The Replacement Girl: A Life in 24 Frames
By John-Michael O'Sullivan
A biography of Barbara Mullen, one of the twentieth century's great fashion models
Thursday, 8 June 2023
The Last Word
I’d thought, that after everything — after ten years, twenty-five drafts, hundreds of interviews and thousands of pages of research, in libraries across two continents — I’d at least get to write The Replacement Girl’s ending myself.
But, as ever, I hadn’t reckoned with Barbara Mullen.
In her modelling days, they’d called her ‘The Electric Hip’ : a fearless, live-wire figure, endlessly twisting, bending and stretching, to hit the perfect pose the second the camera shutter clicked. And after her days as a top model ended, she transferred those same skills to the art of conversation — and to the art of delivering killer parting shots.
It was a skill she’d had decades to hone in Klosters, where village life was dominated by the greatest talkers of the era; Gore Vidal, Swifty Lazar, Salka Viertel, Irwin Shaw. ‘Barbara is the life of any party she attends,’ one Sixties visitor confirmed. ‘— plays Elaine May or Mike Nichols with the timing of Bob Hope.’
Every time we met, she’d find a way to end the visit with some spectacular new piece of information — always flung at me, offhandedly, as I raced to catch flights back to London, never giving me more than a few seconds to respond.
I was clambering out of her car at the airport one afternoon — parked on a red line, engine still running — when she suddenly mentioned a memory from her Harlem childhood, of the time her mother brought movie star Anna May Wong home to visit. And after years of not being able to find her first wedding album, it turned up (minutes before the local print shop closed, and just before she and her husband left Zurich forever) — complete with an unexpected extra, a snapshot showing Barbara being flung round a St. Tropez dancefloor with Orson Welles.
“Thanks for having me.’’ I yelled, already halfway out the door, that last time I saw Barbara in person.
“You can’t say that!” she shrieked back, indignant. “I haven’t HAD you. YET.”

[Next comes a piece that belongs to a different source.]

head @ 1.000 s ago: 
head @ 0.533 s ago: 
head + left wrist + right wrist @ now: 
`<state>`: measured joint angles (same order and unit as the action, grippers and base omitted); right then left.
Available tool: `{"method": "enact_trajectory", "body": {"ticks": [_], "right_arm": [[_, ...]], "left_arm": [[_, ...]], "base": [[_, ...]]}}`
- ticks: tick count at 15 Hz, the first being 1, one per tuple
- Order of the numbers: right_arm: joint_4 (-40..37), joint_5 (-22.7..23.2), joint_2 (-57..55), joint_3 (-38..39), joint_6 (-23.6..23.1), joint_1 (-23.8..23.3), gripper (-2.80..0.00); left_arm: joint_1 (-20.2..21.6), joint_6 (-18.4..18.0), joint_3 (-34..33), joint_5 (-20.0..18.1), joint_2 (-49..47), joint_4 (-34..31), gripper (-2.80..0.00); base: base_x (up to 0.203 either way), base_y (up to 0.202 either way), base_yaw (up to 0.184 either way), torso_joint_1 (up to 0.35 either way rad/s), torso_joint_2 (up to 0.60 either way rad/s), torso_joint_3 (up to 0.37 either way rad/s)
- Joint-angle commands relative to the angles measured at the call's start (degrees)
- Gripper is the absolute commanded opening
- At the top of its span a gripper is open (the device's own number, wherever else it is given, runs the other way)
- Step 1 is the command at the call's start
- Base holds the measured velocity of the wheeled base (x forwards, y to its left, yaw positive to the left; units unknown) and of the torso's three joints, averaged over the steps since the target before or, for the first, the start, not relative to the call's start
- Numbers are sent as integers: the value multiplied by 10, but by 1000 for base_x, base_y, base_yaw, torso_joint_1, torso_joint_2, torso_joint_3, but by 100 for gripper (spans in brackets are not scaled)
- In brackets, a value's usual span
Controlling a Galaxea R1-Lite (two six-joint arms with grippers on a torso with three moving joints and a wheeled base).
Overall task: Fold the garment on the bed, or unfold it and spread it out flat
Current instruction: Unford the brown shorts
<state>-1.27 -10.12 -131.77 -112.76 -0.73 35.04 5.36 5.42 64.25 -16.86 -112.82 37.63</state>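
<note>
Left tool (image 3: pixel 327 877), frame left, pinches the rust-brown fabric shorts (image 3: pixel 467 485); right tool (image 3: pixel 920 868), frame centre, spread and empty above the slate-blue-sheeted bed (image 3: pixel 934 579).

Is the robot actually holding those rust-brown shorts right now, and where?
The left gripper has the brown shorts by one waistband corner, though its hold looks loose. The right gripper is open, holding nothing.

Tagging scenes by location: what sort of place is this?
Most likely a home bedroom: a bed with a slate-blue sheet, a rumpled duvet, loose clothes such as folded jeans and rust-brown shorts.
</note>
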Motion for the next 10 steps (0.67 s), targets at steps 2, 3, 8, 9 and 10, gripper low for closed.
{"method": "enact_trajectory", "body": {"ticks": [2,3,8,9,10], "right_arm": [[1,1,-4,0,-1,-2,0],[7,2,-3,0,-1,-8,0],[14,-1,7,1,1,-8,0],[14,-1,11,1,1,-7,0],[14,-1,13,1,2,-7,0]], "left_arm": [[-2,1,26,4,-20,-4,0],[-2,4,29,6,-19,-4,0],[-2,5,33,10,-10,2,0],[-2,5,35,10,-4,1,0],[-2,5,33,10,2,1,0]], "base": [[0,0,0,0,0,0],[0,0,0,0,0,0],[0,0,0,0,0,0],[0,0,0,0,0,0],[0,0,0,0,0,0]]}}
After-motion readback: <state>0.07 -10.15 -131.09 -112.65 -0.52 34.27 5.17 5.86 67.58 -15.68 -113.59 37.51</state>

All the phone calls we’ve had since then (four years, and one pandemic) end the same way — light, breezy conversations, stopped dead in their tracks by a killer final sentence. And then — because, after six decades in Switzerland, European habits died hard — she’d sign off before I could, slamming the phone down midway through a waterfall of ‘Ciao’s’.
Each call found its way into the book’s final chapter — a section that’s stretched, by now, far longer than I’d ever intended. I ended up adding an afterword, just to find some space for my own thoughts, and to draw the whole thing to some kind of conventional conclusion.
But last weekend, when I called to wish her a happy 96th birthday, and to tell her that the book we started working on a decade ago had finally been sent to the publisher, she had something new to say.
So now, even the afterword’s been extended.
And Barbara’s had the last word, once again.